[Collection entries]

·····

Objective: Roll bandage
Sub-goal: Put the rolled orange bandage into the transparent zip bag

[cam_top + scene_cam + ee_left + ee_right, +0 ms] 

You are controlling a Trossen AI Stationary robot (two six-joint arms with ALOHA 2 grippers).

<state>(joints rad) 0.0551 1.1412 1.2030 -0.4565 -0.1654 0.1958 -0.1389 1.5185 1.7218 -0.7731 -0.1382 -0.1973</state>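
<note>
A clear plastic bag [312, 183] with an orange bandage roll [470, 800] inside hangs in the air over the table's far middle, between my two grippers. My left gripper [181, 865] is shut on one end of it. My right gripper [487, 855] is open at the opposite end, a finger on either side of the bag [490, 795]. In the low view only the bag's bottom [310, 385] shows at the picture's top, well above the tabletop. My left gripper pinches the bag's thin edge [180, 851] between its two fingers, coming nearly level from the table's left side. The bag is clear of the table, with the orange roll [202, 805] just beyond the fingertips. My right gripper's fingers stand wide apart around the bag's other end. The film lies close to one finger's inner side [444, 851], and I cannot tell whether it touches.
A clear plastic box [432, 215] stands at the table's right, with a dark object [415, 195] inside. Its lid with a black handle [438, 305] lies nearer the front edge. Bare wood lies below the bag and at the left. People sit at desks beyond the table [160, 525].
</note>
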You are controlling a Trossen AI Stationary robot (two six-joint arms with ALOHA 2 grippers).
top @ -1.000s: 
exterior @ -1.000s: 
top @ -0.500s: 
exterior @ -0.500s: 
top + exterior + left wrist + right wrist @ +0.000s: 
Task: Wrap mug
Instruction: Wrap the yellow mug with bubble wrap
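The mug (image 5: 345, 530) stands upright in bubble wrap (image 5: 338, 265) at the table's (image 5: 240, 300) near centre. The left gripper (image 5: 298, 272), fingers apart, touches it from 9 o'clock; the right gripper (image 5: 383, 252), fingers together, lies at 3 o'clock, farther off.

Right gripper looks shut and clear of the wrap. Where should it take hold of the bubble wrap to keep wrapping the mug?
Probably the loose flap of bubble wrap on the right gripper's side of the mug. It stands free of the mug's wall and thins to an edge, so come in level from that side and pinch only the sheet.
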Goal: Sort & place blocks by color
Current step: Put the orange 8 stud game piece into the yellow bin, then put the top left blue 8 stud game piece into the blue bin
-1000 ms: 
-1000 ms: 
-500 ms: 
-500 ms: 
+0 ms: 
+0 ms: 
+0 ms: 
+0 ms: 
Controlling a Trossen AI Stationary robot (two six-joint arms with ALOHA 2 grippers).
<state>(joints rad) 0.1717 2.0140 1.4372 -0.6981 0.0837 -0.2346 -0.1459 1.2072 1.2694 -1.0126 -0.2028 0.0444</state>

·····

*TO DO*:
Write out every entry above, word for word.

*FINAL ANSWER*:
Objective: Roll bandage
Sub-goal: Put the rolled orange bandage into the transparent zip bag

[cam_top + scene_cam + ee_left + ee_right, +0 ms] 

You are controlling a Trossen AI Stationary robot (two six-joint arms with ALOHA 2 grippers).

<state>(joints rad) 0.0551 1.1412 1.2030 -0.4565 -0.1654 0.1958 -0.1389 1.5185 1.7218 -0.7731 -0.1382 -0.1973</state>
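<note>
A clear plastic bag [312, 183] with an orange bandage roll [470, 800] inside hangs in the air over the table's far middle, between my two grippers. My left gripper [181, 865] is shut on one end of it. My right gripper [487, 855] is open at the opposite end, a finger on either side of the bag [490, 795]. In the low view only the bag's bottom [310, 385] shows at the picture's top, well above the tabletop. My left gripper pinches the bag's thin edge [180, 851] between its two fingers, coming nearly level from the table's left side. The bag is clear of the table, with the orange roll [202, 805] just beyond the fingertips. My right gripper's fingers stand wide apart around the bag's other end. The film lies close to one finger's inner side [444, 851], and I cannot tell whether it touches.
A clear plastic box [432, 215] stands at the table's right, with a dark object [415, 195] inside. Its lid with a black handle [438, 305] lies nearer the front edge. Bare wood lies below the bag and at the left. People sit at desks beyond the table [160, 525].
</note>
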You are controlling a Trossen AI Stationary robot (two six-joint arms with ALOHA 2 grippers).
top @ -1.000s: 
exterior @ -1.000s: 
top @ -0.500s: 
exterior @ -0.500s: 
top + exterior + left wrist + right wrist @ +0.000s: 
Task: Wrap mug
Instruction: Wrap the yellow mug with bubble wrap
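The mug (image 5: 345, 530) stands upright in bubble wrap (image 5: 338, 265) at the table's (image 5: 240, 300) near centre. The left gripper (image 5: 298, 272), fingers apart, touches it from 9 o'clock; the right gripper (image 5: 383, 252), fingers together, lies at 3 o'clock, farther off.

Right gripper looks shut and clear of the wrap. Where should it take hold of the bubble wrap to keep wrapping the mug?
Probably the loose flap of bubble wrap on the right gripper's side of the mug. It stands free of the mug's wall and thins to an edge, so come in level from that side and pinch only the sheet.
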Goal: Sort & place blocks by color
Current step: Put the orange 8 stud game piece into the yellow bin, then put the top left blue 8 stud game piece into the blue bin
-1000 ms: 
-1000 ms: 
-500 ms: 
-500 ms: 
+0 ms: 
+0 ms: 
+0 ms: 
+0 ms: 
Controlling a Trossen AI Stationary robot (two six-joint arms with ALOHA 2 grippers).
<state>(joints rad) 0.1717 2.0140 1.4372 -0.6981 0.0837 -0.2346 -0.1459 1.2072 1.2694 -1.0126 -0.2028 0.0444</state>

What came before is the complete response.